PROBLEM: Would you please retype, exactly, the lines of the listing below between the line with "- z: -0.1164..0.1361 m" and the line with "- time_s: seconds", inclusive?
:::::
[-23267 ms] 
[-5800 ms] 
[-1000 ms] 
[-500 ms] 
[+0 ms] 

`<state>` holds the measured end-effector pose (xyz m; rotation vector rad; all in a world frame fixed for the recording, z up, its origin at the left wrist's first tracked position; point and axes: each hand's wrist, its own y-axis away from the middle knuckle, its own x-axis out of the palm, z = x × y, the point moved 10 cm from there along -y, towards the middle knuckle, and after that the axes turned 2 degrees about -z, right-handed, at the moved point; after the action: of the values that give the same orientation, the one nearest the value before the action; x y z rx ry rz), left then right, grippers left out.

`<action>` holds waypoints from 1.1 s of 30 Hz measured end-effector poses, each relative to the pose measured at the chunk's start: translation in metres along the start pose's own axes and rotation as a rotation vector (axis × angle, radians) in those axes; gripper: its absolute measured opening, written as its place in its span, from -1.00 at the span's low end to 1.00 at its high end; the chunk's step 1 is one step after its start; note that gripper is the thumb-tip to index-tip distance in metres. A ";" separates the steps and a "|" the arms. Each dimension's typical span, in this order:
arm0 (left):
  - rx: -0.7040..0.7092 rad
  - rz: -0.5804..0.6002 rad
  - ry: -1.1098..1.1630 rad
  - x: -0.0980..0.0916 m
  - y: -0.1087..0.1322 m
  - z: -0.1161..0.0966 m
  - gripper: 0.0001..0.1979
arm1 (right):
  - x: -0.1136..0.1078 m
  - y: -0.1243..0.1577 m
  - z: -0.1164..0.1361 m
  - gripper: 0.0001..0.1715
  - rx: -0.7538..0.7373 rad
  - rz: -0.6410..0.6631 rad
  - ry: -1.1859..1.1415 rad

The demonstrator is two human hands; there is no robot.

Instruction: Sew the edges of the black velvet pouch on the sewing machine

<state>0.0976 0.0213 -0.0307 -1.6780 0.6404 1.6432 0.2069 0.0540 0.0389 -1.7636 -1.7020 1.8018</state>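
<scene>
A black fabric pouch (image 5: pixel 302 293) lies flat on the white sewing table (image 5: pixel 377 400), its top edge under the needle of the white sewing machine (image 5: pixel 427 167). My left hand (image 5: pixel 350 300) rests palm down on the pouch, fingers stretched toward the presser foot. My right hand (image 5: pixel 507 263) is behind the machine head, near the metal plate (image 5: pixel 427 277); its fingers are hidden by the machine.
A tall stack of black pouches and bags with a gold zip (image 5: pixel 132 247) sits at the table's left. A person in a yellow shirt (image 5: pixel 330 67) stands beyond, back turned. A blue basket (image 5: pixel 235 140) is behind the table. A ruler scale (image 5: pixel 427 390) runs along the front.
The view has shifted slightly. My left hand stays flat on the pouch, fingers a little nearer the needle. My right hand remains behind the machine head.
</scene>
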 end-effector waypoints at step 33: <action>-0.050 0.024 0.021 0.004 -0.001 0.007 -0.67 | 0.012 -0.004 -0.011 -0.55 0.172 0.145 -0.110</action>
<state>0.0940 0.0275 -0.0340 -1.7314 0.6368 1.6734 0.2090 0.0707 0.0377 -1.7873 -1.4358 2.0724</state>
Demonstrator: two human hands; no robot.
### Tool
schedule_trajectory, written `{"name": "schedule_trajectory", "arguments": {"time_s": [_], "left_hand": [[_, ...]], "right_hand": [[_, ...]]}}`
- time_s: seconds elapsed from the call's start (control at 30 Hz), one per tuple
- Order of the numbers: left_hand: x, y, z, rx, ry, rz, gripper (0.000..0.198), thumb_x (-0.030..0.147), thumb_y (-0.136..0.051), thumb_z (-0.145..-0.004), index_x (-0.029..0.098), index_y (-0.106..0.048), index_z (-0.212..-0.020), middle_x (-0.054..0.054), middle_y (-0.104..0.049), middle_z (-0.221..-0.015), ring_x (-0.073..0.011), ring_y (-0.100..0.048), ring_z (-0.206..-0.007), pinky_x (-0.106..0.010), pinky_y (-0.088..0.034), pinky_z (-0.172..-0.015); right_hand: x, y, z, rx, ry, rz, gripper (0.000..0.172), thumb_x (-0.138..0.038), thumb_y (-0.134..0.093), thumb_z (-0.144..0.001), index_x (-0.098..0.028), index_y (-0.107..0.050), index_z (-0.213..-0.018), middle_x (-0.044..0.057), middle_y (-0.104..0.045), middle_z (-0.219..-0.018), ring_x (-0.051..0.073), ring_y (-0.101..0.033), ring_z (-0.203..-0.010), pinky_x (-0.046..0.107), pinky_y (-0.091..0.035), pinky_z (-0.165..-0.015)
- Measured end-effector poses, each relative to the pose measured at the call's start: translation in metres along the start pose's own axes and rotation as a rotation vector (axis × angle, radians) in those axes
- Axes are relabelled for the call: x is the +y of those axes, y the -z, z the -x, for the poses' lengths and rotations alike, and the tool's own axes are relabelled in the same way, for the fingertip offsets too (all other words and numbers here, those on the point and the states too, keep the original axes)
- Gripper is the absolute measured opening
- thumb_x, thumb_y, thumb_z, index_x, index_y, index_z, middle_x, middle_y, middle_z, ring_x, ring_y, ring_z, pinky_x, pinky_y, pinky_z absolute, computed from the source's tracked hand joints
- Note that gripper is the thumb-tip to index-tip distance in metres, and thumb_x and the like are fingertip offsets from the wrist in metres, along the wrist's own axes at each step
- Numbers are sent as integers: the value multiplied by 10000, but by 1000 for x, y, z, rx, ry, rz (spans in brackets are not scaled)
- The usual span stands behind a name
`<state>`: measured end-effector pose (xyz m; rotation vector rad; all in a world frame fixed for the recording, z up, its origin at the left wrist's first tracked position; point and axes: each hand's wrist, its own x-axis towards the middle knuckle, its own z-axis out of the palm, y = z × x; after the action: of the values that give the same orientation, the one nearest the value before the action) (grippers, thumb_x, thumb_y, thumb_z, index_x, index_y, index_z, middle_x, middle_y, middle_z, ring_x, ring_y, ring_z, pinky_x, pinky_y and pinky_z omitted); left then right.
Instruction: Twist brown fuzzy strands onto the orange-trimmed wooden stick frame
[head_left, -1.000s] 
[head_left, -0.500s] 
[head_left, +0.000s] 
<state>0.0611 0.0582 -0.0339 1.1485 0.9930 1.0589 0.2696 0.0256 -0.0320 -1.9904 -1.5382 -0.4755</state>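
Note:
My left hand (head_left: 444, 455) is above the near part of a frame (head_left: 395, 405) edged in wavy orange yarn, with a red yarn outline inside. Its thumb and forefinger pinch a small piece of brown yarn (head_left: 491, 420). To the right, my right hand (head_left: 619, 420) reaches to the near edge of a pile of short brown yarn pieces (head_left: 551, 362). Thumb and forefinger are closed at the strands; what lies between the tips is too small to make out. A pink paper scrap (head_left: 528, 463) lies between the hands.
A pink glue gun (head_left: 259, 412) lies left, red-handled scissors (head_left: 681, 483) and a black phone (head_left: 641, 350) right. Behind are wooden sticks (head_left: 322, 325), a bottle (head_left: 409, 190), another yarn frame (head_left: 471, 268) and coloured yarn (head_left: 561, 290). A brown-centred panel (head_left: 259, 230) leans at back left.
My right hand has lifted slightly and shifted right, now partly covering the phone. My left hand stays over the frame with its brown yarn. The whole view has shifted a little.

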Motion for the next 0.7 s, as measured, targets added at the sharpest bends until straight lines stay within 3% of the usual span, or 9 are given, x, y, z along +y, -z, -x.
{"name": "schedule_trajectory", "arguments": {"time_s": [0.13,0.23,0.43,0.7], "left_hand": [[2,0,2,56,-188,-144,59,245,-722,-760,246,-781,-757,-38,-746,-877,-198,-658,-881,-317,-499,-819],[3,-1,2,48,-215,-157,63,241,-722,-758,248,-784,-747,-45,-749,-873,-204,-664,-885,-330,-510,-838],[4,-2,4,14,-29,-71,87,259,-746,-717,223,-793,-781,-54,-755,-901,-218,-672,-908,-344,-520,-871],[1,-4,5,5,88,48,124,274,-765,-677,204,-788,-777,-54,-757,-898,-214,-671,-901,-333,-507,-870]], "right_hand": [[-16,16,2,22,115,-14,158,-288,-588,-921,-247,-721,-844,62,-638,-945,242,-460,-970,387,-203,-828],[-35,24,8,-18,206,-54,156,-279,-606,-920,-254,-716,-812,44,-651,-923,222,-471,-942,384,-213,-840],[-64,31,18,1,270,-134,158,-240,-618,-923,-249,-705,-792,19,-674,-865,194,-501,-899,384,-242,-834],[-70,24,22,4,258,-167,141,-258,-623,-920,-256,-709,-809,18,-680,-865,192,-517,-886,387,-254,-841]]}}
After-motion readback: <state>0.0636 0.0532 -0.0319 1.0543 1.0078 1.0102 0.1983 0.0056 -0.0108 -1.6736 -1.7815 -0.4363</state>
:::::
TASK OUTPUT:
  - z: -0.1164..0.1361 m
  - gripper: 0.0001..0.1715
  - rx: -0.7538..0.7373 rad
  - rz: -0.6410..0.6631 rad
  - ry: -1.1859..1.1415 rad

The demonstrator is two human hands; there is no robot.

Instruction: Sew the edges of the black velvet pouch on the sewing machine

<state>0.0976 0.0213 -0.0307 -1.6780 0.6404 1.6432 0.2069 0.0540 0.0389 -1.7636 -1.7020 1.8018</state>
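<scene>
A black fabric pouch (image 5: pixel 302 293) lies flat on the white sewing table (image 5: pixel 377 400), its top edge under the needle of the white sewing machine (image 5: pixel 427 167). My left hand (image 5: pixel 350 300) rests palm down on the pouch, fingers stretched toward the presser foot. My right hand (image 5: pixel 507 263) is behind the machine head, near the metal plate (image 5: pixel 427 277); its fingers are hidden by the machine.
A tall stack of black pouches and bags with a gold zip (image 5: pixel 132 247) sits at the table's left. A person in a yellow shirt (image 5: pixel 330 67) stands beyond, back turned. A blue basket (image 5: pixel 235 140) is behind the table. A ruler scale (image 5: pixel 427 390) runs along the front.
The view has shifted slightly. My left hand stays flat on the pouch, fingers a little nearer the needle. My right hand remains behind the machine head.
</scene>
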 end-effector waypoints at step 33: <action>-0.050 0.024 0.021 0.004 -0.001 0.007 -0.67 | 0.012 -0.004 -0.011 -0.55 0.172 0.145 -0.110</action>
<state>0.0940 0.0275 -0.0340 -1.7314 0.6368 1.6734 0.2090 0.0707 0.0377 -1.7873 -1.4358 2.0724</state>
Demonstrator: two human hands; no robot.
### Tool
schedule_trajectory, written `{"name": "schedule_trajectory", "arguments": {"time_s": [_], "left_hand": [[_, ...]], "right_hand": [[_, ...]]}}`
- time_s: seconds elapsed from the call's start (control at 30 Hz), one per tuple

That concludes the exercise.